WORK TO BE COMPLETED ▸
Repeat the lines from the line with "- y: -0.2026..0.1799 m" to the line with "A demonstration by" in the listing below, keeping both end lines and adding nothing.

PROVIDED INFORMATION ▸

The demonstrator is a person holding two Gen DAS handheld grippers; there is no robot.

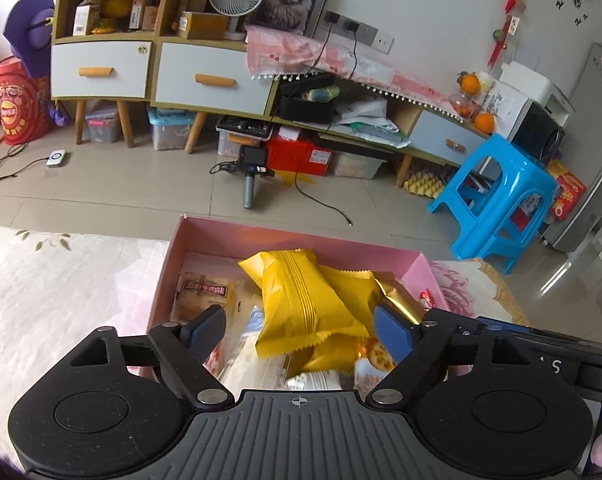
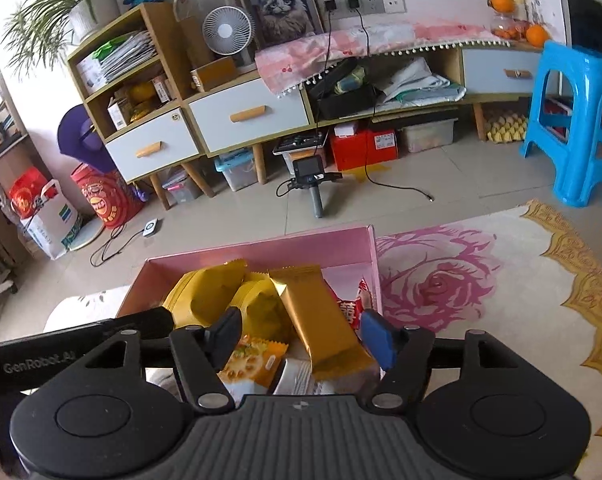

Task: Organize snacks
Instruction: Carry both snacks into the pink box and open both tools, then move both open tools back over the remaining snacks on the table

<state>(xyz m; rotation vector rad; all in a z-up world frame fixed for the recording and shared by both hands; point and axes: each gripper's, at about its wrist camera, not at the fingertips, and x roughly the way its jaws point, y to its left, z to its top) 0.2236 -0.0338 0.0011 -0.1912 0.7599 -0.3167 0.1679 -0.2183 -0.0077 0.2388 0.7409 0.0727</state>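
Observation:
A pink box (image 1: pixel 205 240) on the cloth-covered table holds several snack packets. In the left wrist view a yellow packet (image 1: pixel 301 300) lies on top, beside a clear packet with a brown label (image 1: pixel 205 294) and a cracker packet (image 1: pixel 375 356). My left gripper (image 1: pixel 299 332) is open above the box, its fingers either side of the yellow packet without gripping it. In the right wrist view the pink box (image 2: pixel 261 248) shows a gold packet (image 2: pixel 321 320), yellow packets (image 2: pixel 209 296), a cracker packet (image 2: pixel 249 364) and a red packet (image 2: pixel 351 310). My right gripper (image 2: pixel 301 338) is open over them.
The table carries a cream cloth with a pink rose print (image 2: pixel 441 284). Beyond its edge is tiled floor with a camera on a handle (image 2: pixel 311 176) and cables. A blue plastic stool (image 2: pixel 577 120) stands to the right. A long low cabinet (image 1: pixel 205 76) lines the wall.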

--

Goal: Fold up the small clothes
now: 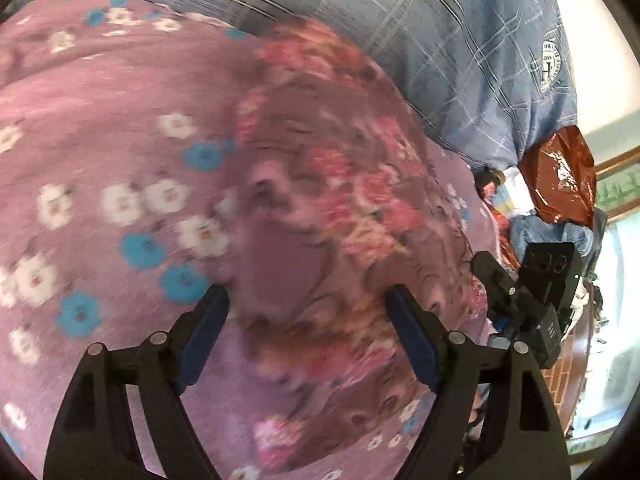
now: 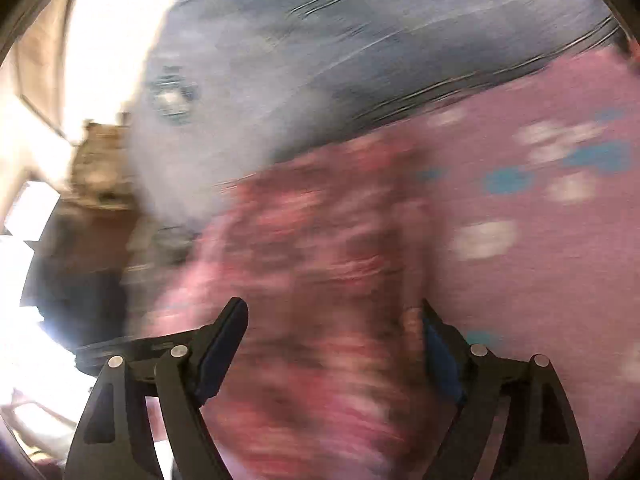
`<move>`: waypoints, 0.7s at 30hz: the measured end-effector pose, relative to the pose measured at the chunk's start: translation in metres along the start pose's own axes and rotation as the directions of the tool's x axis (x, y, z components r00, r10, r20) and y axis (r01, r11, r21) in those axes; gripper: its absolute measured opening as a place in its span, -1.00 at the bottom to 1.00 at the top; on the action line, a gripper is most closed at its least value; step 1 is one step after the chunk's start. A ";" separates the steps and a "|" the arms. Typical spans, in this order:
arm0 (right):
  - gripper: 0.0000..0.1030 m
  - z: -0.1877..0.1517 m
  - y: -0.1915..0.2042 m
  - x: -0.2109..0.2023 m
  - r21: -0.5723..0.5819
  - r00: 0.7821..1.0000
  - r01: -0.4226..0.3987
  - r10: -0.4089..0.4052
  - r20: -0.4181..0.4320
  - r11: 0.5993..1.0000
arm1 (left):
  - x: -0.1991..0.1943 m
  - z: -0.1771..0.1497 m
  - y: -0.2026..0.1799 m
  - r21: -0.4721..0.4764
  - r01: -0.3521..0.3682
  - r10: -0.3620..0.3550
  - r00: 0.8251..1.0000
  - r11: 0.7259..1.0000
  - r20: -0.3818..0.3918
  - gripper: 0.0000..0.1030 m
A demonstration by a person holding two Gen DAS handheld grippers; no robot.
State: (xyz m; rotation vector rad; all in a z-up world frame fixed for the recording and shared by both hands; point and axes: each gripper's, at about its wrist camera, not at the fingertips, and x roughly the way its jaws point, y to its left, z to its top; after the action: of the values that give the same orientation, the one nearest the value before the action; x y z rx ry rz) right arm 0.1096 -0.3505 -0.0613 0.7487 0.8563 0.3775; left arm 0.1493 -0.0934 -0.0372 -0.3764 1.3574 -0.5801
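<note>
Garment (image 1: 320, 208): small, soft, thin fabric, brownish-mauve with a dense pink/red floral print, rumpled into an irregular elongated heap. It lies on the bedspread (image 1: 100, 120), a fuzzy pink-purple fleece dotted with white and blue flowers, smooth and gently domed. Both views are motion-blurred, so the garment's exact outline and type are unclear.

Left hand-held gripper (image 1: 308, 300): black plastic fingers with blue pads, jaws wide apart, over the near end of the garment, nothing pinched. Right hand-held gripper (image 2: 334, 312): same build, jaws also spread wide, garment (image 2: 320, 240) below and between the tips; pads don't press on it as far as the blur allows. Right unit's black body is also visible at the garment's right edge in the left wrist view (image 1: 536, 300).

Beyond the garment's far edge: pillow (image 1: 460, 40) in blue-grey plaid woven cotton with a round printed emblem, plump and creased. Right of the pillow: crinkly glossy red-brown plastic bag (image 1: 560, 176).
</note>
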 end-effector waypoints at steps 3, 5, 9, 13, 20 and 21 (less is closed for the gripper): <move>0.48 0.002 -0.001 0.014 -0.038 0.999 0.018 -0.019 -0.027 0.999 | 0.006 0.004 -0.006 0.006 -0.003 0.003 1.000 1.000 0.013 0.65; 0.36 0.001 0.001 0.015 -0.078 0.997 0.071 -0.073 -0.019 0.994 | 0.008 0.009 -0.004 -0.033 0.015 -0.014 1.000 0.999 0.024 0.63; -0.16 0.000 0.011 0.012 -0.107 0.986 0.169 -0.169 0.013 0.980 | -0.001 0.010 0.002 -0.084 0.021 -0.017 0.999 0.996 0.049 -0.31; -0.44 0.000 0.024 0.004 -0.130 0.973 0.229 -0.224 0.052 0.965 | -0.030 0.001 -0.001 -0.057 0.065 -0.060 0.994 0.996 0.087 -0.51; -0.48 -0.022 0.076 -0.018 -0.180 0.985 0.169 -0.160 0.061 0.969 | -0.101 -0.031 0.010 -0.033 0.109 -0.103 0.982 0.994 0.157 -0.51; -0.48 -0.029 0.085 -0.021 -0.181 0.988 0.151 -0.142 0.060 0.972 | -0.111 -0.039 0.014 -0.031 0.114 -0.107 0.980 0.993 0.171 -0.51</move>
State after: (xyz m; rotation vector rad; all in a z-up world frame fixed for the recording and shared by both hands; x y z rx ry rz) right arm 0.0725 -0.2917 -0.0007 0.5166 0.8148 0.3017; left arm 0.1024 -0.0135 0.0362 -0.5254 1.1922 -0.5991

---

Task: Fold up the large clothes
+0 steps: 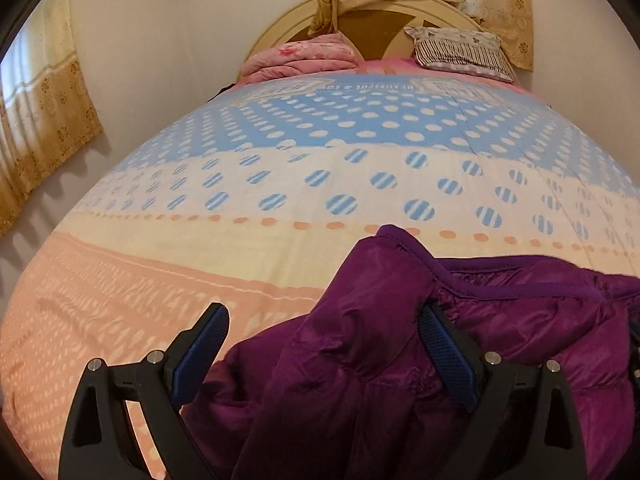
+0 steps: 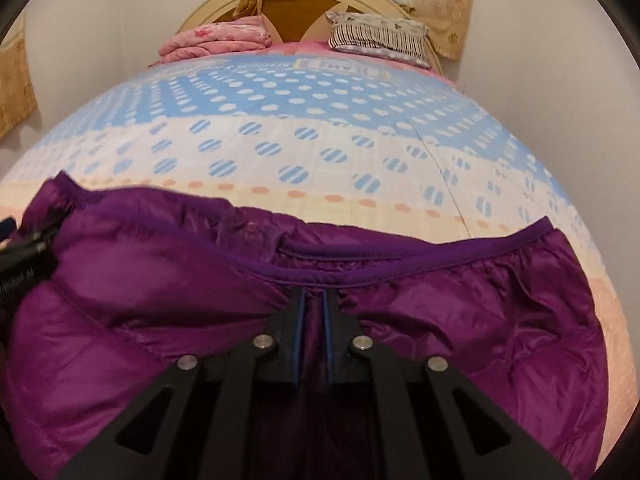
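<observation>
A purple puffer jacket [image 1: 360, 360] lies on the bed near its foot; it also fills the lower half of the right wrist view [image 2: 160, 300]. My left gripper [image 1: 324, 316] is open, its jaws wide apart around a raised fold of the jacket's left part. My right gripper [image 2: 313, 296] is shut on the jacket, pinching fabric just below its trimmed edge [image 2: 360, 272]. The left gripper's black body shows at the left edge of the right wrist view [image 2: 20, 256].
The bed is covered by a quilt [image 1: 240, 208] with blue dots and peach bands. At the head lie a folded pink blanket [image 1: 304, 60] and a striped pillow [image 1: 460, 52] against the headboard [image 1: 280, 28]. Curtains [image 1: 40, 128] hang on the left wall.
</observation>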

COMPLETED EXERCISE ▸
  - y: -0.2026..0.1799 m
  - r21: -0.4721..0.4764
  - r01: -0.3521..0.3682
  - r10: -0.3620..0.3550
  - r00: 0.8251..1.0000
  - r11: 0.7259..1.0000
  - r20: -0.3818..0.3918
  - gripper: 0.0000..0.1030 m
A demonstration by a person holding two Gen DAS handheld grippers; no robot.

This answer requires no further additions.